# ACTIVITY
Every line below between the line holding "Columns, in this" and the line holding "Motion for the", inclusive, should be repeated exactly, and all other lines omitted.
**** GIVEN DATA
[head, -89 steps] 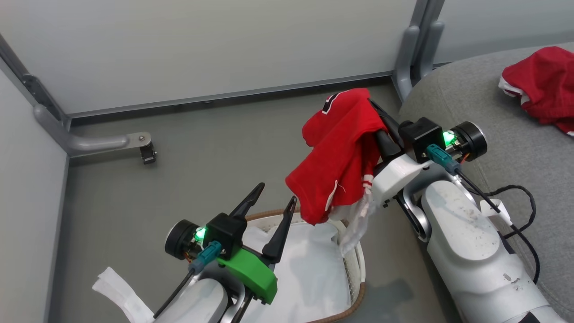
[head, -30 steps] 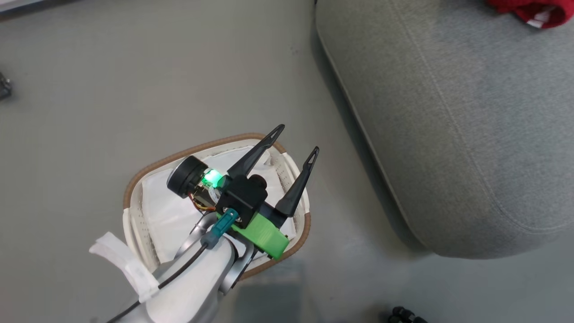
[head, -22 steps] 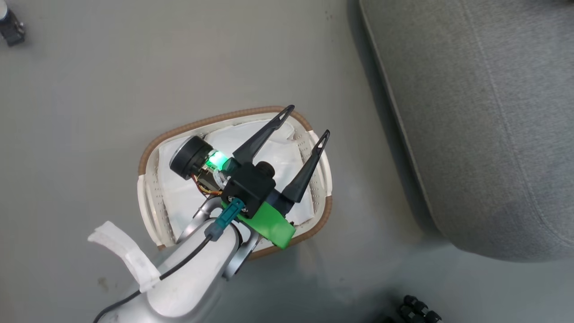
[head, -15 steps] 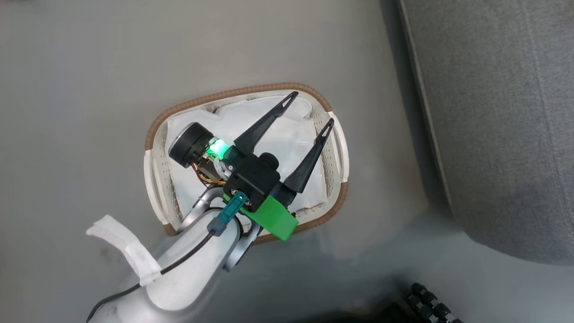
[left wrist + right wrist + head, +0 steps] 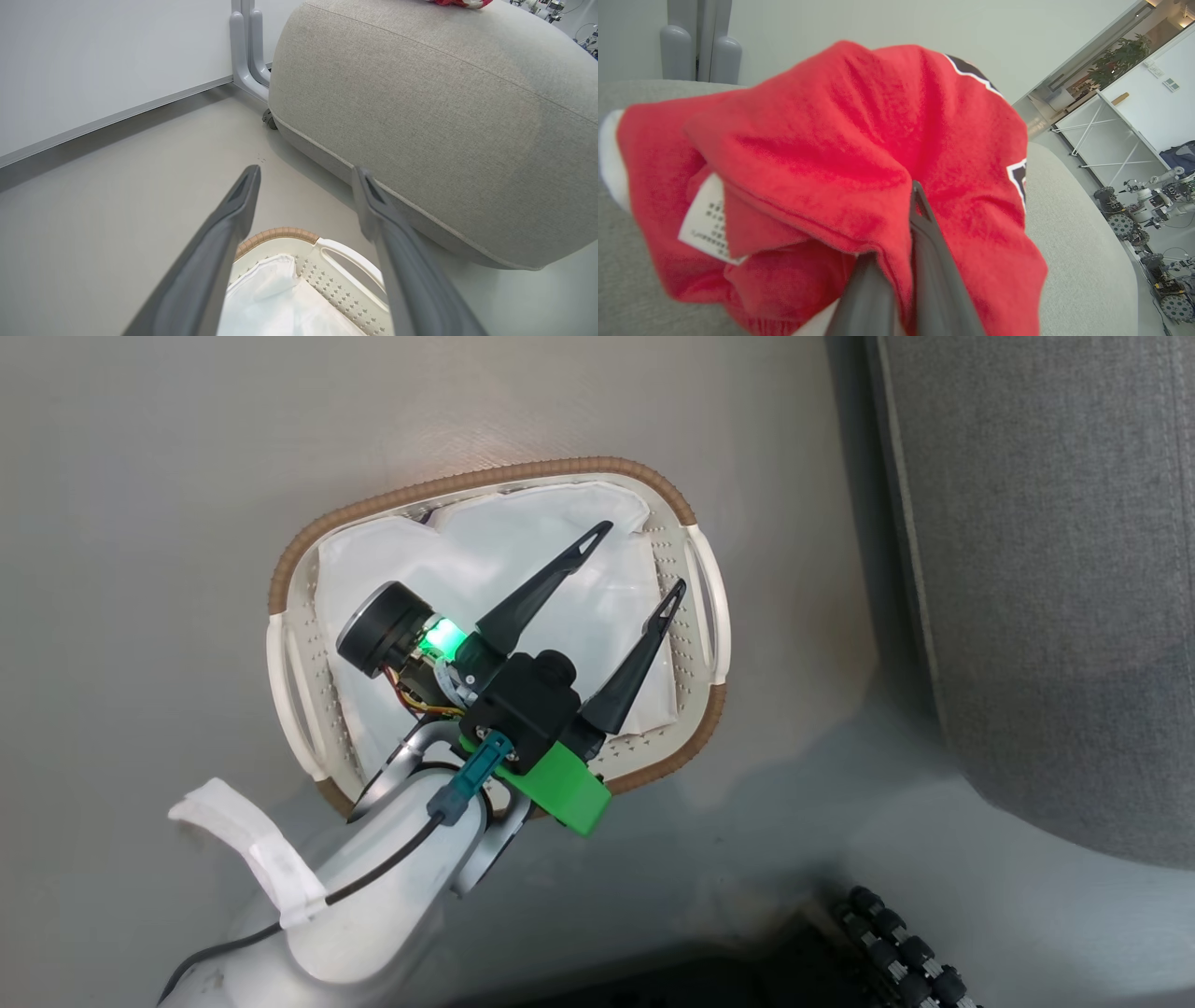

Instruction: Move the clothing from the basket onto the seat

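Currently, the left pincer is hovering over the basket, its fingers standing apart and gripping nothing. The basket is sitting on the floor just left of the seat and is holding its white liner. The right pincer is pressing its fingers together on a fold of the clothing. The clothing is bunching over the seat, a white tag showing at left; contact with the cushion cannot be told. Another red piece is lying on the seat's far top.
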Controlling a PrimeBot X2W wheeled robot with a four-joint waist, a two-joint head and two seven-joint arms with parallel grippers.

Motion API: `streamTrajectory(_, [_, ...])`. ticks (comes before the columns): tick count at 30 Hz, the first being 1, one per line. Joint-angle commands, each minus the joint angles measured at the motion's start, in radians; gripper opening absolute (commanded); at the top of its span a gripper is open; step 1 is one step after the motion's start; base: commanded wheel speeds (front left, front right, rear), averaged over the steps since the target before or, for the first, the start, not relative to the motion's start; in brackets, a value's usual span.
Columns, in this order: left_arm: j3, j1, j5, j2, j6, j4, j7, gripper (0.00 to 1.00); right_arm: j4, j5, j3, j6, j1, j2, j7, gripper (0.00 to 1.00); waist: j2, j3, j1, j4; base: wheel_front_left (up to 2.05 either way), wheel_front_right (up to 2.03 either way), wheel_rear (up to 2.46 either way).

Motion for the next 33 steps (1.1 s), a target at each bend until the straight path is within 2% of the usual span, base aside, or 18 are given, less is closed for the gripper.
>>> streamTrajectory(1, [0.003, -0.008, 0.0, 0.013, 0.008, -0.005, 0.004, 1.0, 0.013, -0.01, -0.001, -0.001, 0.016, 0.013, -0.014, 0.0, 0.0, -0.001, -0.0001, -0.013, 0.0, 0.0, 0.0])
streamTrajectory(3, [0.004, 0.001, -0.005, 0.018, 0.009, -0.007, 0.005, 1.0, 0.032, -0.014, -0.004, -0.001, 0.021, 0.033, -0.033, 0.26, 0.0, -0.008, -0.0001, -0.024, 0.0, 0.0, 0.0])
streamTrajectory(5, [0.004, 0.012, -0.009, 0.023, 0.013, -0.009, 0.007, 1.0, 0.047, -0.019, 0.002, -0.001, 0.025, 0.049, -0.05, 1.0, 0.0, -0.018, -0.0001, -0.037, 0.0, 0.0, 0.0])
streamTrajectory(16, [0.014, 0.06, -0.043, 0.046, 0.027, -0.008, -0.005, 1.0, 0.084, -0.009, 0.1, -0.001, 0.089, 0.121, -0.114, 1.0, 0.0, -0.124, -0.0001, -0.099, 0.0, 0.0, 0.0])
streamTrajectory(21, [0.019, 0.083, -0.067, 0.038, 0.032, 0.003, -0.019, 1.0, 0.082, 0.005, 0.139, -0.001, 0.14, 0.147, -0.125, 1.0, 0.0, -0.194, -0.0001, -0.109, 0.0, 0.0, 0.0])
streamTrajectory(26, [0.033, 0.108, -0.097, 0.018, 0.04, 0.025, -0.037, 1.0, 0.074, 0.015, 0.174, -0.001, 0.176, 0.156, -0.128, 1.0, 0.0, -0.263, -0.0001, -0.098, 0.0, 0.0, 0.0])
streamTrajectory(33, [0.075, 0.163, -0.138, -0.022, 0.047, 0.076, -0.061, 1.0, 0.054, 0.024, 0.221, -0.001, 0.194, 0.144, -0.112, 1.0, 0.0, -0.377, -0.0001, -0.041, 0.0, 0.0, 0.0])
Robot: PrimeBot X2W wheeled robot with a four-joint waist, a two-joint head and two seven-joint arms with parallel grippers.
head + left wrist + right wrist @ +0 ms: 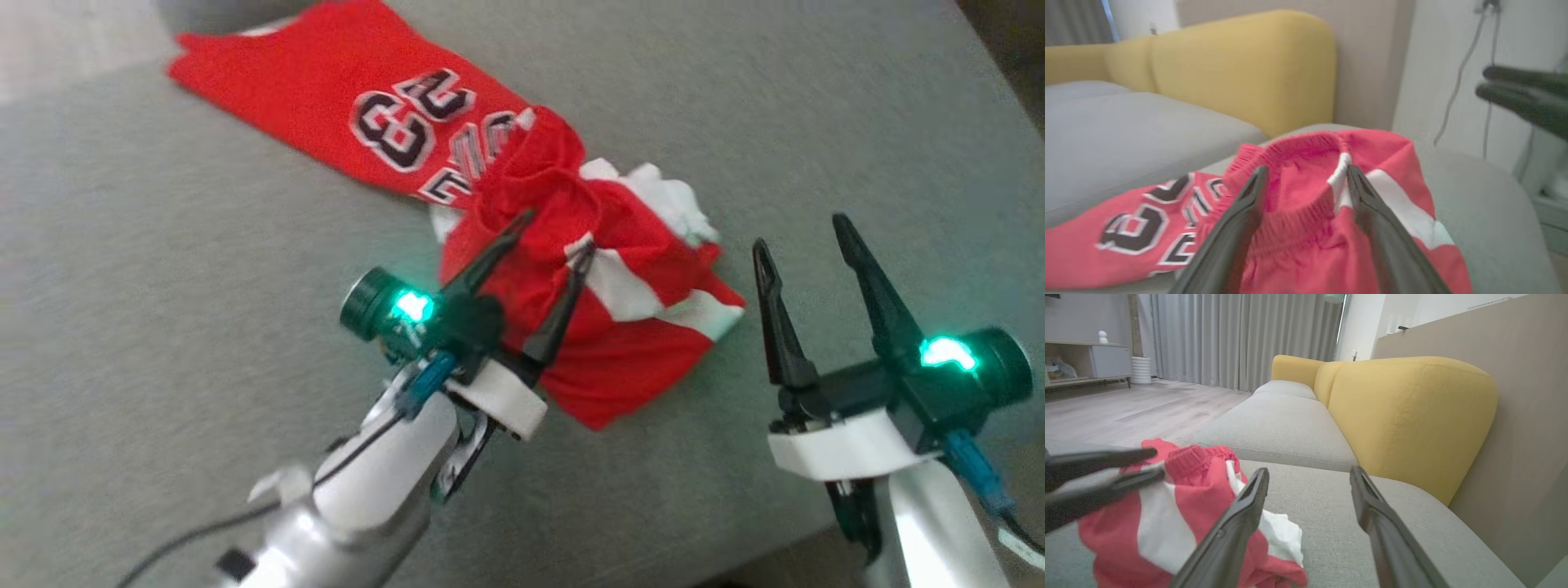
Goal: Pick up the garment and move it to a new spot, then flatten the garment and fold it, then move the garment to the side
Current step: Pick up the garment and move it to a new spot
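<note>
1. The garment (629, 351) lies as a bunched red-and-white heap near the middle of the grey cushion (163, 327). A flat red jersey (326, 90) with a number on it runs from the heap towards the far left. I cannot tell whether the two are one piece or two.
2. Taken together, the cloth's long axis goes from far left to near right. The heap is at the near right end of it.
3. The left hand (558, 234) is directly over the heap, its two dark fingers apart and holding nothing. In the left wrist view they straddle the ribbed waistband (1298, 208), one finger on each side of the raised fold. Whether the tips touch the cloth I cannot tell.
4. The right hand (801, 233) hangs just to the right of the heap's right edge, over bare cushion. Its fingers are also apart and empty. In its own wrist view the heap sits to the left of its fingers, not between them.
5. The left hand is therefore the nearer one and is already lined up. As I judge it, the pick-up comes down to closing those fingers across the waistband fold.
6. The right hand would have to travel left to reach any cloth.
7. The yellow backrest (1404, 408) stands at the far side, well apart from both hands.
8. One risk is that a pinch on the waistband alone may lift only the top layer and leave the rest dragging.
</note>
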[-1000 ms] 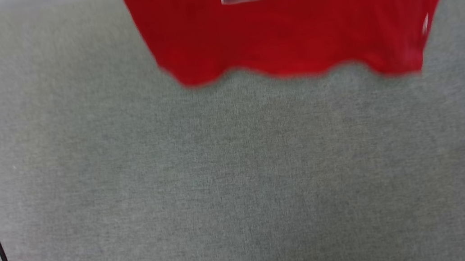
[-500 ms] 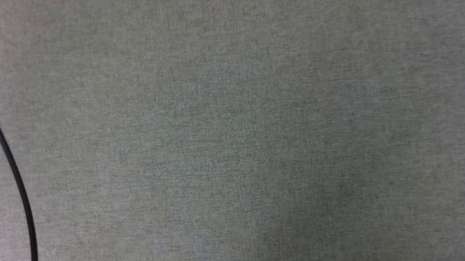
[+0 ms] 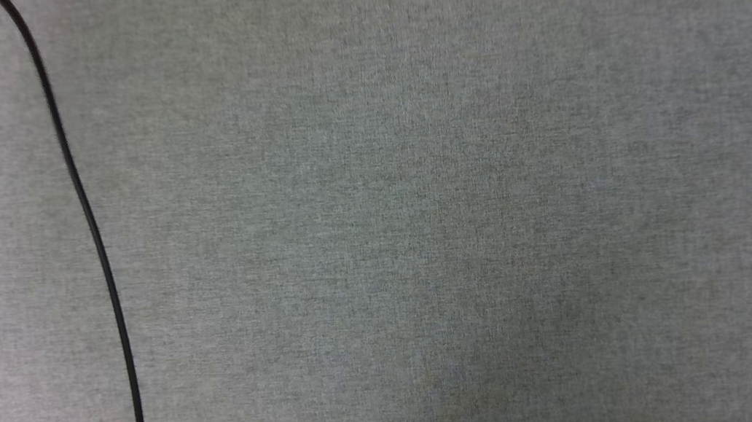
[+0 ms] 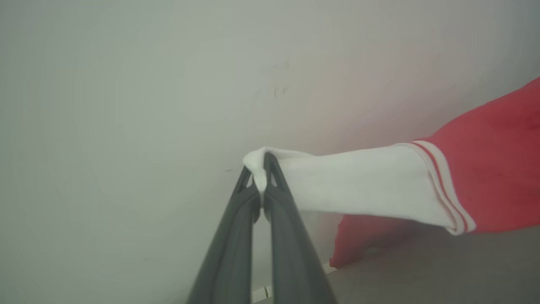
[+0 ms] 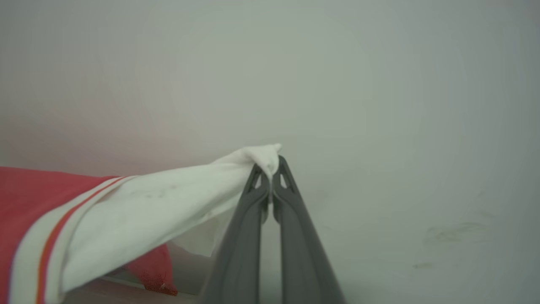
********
# ANSWER TO THIS PROBLEM
Columns, in this order: left_arm: j3, j1, j5, j2, j6, j4, j7, gripper (0.00 to 1.00); right_arm: j4, j5, j3, j6, j1, j2, j7, gripper (0.00 to 1.00); waist: j2, j3, j1, j4; base: wheel_front_left (up to 2.05 either way), wheel_front_right (up to 2.03 either way), wheel_rear (up to 2.46 either way).

Motion for the next 33 steps (1.1 s), a target at each bend until the straight path is within 2% of the usual span, base aside, or 18 are given, less is closed for the gripper.

No more is needed for this answer.